<<<<

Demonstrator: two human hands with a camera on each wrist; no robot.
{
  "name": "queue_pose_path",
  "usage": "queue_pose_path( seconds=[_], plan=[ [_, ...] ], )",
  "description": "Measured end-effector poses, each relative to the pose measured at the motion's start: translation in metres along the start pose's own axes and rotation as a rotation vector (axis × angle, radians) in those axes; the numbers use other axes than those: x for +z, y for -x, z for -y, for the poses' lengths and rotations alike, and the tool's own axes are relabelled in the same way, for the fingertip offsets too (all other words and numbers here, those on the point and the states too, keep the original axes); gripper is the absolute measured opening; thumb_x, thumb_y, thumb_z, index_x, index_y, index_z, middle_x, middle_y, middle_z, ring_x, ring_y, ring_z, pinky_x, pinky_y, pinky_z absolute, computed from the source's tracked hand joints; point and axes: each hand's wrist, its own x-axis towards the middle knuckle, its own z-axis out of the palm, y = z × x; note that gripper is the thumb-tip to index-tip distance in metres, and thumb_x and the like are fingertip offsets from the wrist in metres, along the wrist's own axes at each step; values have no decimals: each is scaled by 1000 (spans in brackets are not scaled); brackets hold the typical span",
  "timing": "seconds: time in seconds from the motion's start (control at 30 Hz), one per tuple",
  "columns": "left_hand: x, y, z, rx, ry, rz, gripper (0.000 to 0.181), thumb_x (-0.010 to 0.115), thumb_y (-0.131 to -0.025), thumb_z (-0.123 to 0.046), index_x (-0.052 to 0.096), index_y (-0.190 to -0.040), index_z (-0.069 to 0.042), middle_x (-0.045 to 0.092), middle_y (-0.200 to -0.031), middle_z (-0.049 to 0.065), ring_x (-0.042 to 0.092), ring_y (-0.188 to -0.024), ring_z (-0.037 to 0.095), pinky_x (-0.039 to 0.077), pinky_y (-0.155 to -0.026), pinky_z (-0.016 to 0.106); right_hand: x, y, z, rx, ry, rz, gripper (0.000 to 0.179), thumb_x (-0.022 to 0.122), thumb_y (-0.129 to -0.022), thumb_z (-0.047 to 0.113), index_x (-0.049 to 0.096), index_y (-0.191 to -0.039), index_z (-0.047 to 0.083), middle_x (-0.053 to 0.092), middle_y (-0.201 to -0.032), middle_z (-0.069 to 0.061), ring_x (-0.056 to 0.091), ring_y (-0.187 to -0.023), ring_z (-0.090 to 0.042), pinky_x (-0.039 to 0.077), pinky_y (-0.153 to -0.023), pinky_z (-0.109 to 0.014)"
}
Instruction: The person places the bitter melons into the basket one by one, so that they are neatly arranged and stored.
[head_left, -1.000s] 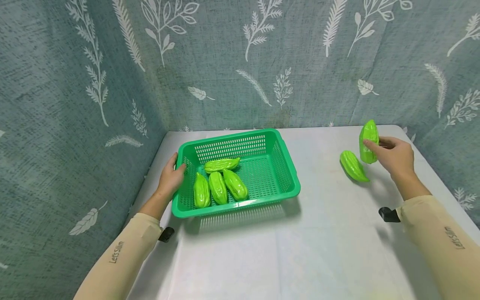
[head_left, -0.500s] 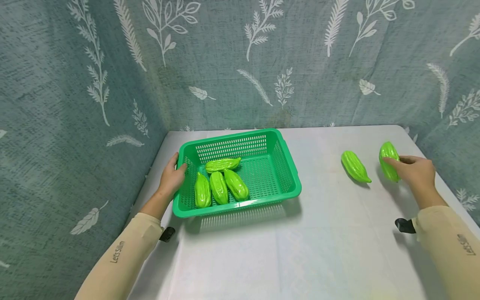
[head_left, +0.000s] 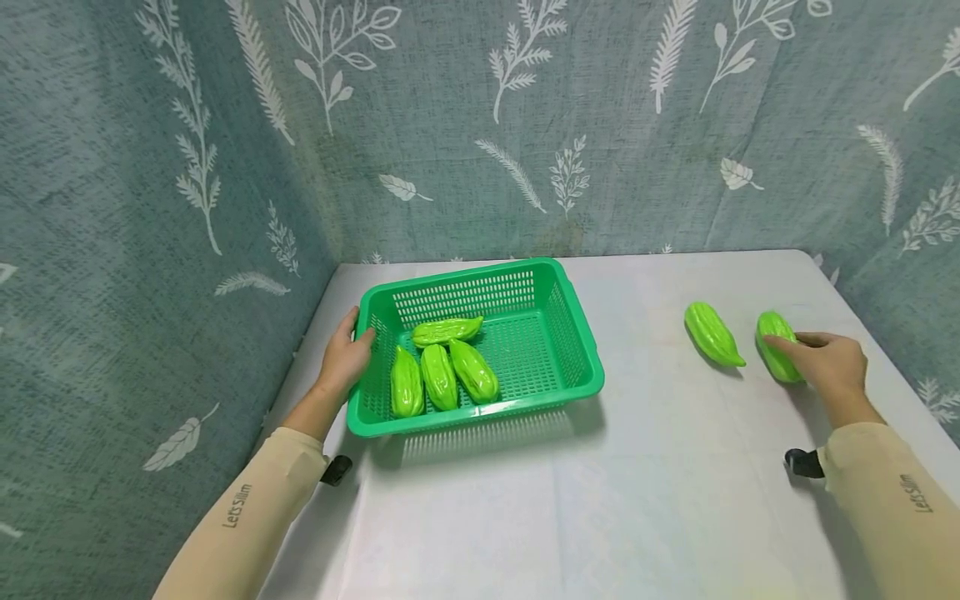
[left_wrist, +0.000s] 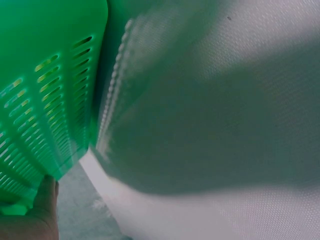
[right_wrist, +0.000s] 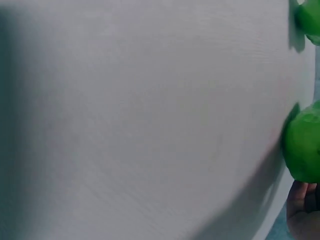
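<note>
My left hand (head_left: 347, 358) grips the left rim of a green plastic basket (head_left: 480, 412) with slotted walls. In the left wrist view, part of that hand (left_wrist: 44, 212) shows against the basket's slotted side (left_wrist: 50, 95). Inside the basket lie several glossy, ridged bitter melons (head_left: 474, 372), gathered toward the left. Over at the right of the table, my right hand (head_left: 831, 360) pinches another bitter melon (head_left: 778, 346) low at the tabletop, thumb on its near face. A separate bitter melon (head_left: 714, 333) lies just left of it. In the right wrist view the held melon (right_wrist: 304, 145) is partly cut off.
A white cloth-covered table (head_left: 637, 500) carries everything. Grey-green fabric with white leaf prints (head_left: 450, 167) hangs behind and along the left side. Shadow falls on the cloth below the basket's front edge.
The right hand has carried its bitter melon rightward and down, from above the loose melon to the tabletop on its right. Left hand and basket have stayed in place.
</note>
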Motion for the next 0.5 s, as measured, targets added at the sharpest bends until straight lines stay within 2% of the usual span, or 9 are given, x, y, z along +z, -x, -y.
queue_pose_path(
  seconds=[0.23, 0.5],
  plan=[
    [1, -2, 2, -4, -5, 9, 64, 39, -101, -28, 6, -154, -18, 8, -161, 5, 6, -148, 27, 11, -120, 51, 3, 3, -3, 19, -91, -22, 96, 57, -76, 71, 37, -145, 7, 31, -153, -18, 29, -138, -41, 33, -109, -55],
    [0, -1, 1, 8, -9, 11, 63, 37, -102, -28, 4, -154, -18, 7, -161, 5, 6, -148, 28, 11, -119, 51, 3, 3, -2, 27, -114, -31, 96, 58, -76, 69, 36, -146, 8, 29, -153, -17, 28, -139, -41, 32, -110, -55]
  ],
)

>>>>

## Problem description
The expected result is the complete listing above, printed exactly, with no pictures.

## Completed exercise
Demonstrator: two human hands with a camera on each wrist; no robot.
{
  "name": "queue_pose_path",
  "usage": "queue_pose_path( seconds=[_], plan=[ [_, ...] ], )",
  "description": "Measured end-effector poses, each relative to the pose measured at the motion's start: translation in metres along the start pose's own axes and rotation as a rotation vector (axis × angle, radians) in those axes; the numbers use other axes than those: x for +z, y for -x, z for -y, for the poses' lengths and rotations alike, and the tool's own axes are relabelled in the same way, for the fingertip offsets too (all other words and numbers here, those on the point and the states too, keep the original axes); gripper is the absolute measured opening; thumb_x, thumb_y, thumb_z, index_x, index_y, index_z, middle_x, middle_y, middle_z, ring_x, ring_y, ring_z, pinky_x, pinky_y, pinky_z absolute, computed from the source's tracked hand joints; point and axes: each hand's wrist, its own x-axis towards the middle knuckle, its own z-axis out of the palm, y = z × x; note that gripper is the thumb-tip to index-tip distance in metres, and thumb_x and the like are fingertip offsets from the wrist in metres, along the wrist's own axes at each step; values have no decimals: each is scaled by 1000 (spans in brackets are not scaled); brackets hold the typical span",
  "timing": "seconds: time in seconds from the motion's start (control at 30 Hz), one per tuple",
  "columns": "left_hand: x, y, z, rx, ry, rz, gripper (0.000 to 0.181), thumb_x (-0.010 to 0.115), thumb_y (-0.131 to -0.025), thumb_z (-0.123 to 0.046), index_x (-0.052 to 0.096), index_y (-0.190 to -0.040), index_z (-0.069 to 0.042), middle_x (-0.045 to 0.092), middle_y (-0.200 to -0.031), middle_z (-0.049 to 0.065), ring_x (-0.042 to 0.092), ring_y (-0.188 to -0.024), ring_z (-0.037 to 0.095), pinky_x (-0.039 to 0.077), pinky_y (-0.155 to -0.026), pinky_z (-0.016 to 0.106); right_hand: x, y, z, rx, ry, rz, gripper (0.000 to 0.179), thumb_x (-0.022 to 0.122), thumb_y (-0.129 to -0.022), thumb_z (-0.047 to 0.113), index_x (-0.049 to 0.096), index_y (-0.191 to -0.039), index_z (-0.047 to 0.083), middle_x (-0.053 to 0.092), middle_y (-0.201 to -0.032), middle_z (-0.069 to 0.061), ring_x (-0.056 to 0.091), ring_y (-0.187 to -0.023), ring_z (-0.090 to 0.042), pinky_x (-0.039 to 0.077), pinky_y (-0.153 to -0.023), pinky_z (-0.109 to 0.014)"
}
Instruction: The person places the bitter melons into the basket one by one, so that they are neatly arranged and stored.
[head_left, -1.000s] 
[head_left, -0.500s] 
[head_left, +0.000s] 
[left_wrist, +0.000s] 
[right_wrist, +0.000s] 
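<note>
My left hand (head_left: 347, 358) grips the left rim of a green plastic basket (head_left: 480, 412) with slotted walls. In the left wrist view, part of that hand (left_wrist: 44, 212) shows against the basket's slotted side (left_wrist: 50, 95). Inside the basket lie several glossy, ridged bitter melons (head_left: 474, 372), gathered toward the left. Over at the right of the table, my right hand (head_left: 831, 360) pinches another bitter melon (head_left: 778, 346) low at the tabletop, thumb on its near face. A separate bitter melon (head_left: 714, 333) lies just left of it. In the right wrist view the held melon (right_wrist: 304, 145) is partly cut off.
A white cloth-covered table (head_left: 637, 500) carries everything. Grey-green fabric with white leaf prints (head_left: 450, 167) hangs behind and along the left side. Shadow falls on the cloth below the basket's front edge.
The right hand has carried its bitter melon rightward and down, from above the loose melon to the tabletop on its right. Left hand and basket have stayed in place.
</note>
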Motion for the next 0.5 s, as measured, targets added at the sharpest bends until straight lines stay within 2% of the usual span, or 9 are given, x, y, z along +z, -x, -y.
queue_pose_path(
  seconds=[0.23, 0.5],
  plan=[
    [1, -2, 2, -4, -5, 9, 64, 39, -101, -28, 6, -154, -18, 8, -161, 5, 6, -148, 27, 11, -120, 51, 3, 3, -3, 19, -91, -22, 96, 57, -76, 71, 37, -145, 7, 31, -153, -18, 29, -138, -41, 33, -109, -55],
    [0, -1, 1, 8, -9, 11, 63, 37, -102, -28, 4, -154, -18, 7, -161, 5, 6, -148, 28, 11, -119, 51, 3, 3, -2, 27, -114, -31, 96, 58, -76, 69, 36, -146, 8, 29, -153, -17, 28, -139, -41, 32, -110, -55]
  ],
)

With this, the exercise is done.